Frankfurter Allgemeine Zeitung
February 8, 2004

Valuable Interdisciplinarity

Interdisciplinarity isn't a buzz-word any longer - according to Alan Leshner's editorial in Science magazine (February 6, 2004) it's a real issue. More and more advances in science are done by interdisciplinary teams. Just consider magnetic resonance imaging or the humane genome project which involve physicists, chemists, biologist and computer scientists. "Progress in any one domain is absolutely dependent on progress in many other disciplines", writes Leshner. He is the CEO of the American Association for the Advancement of Science (AAAS - The association will hold its annual meeting later this month). Many papers in Science magazine, which is published by the AAAS, "involve teams of scientists from many specialties, bringing diverse expertise to bear in an integrated rather than merely parallel way." In consequence, funding agencies should follow the path of interdisciplinary research.
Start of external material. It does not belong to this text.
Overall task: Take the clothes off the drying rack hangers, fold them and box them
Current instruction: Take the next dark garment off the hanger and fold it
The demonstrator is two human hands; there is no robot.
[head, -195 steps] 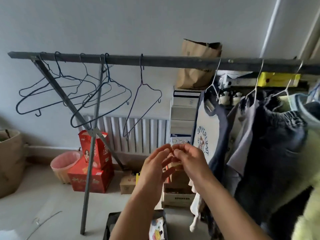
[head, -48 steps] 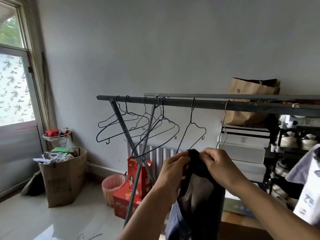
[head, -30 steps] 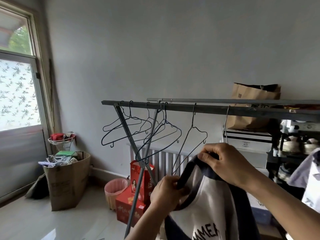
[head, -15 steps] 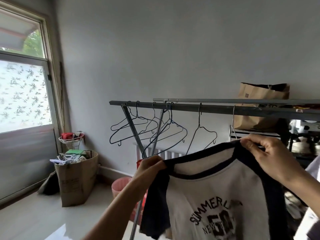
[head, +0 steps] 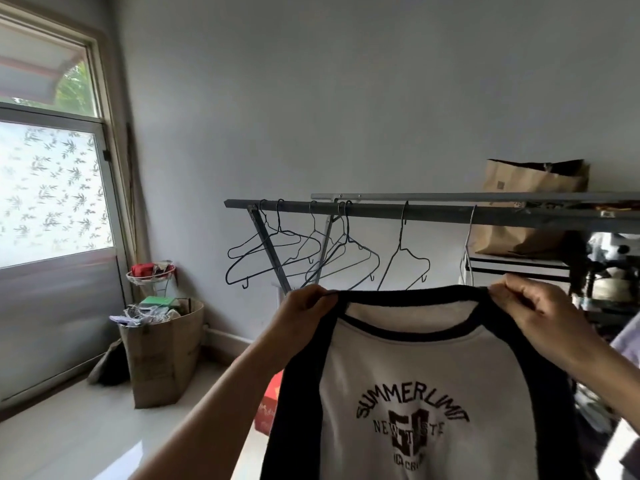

Also, "review and reward systems based on eminence or publication within one's own disciplinary 'silo' may penalize interdisciplinary work."
 

 

Science
February 6, 2004

A Site for the Nuclear Fusion Reactor

In March the countries that are going to finance the International Fusion Reactor (Iter) are supposed to finally decide about the location of the facility, in Cadarache, France, or in Rokkasho, Japan. After investigating the political pitfalls of the decision making - the decision is seemingly influenced by the war against Iraq - the Economist (February 5, 2004) made a strict conclusion of the technolgical and economical benefits of fusion research: "All in all, ITER seems more boondoggle than boon. Governments should spend their research money on other things." The Economist criticizes that after the first experiments in fusion research in the 1950's the horizon for the commercialisation of fusion power has been perpetually shifted 30 years onwards. A recent report of Britain's Parliamentary Office of Science and Technology pushes that point even further to 2043. That's enough.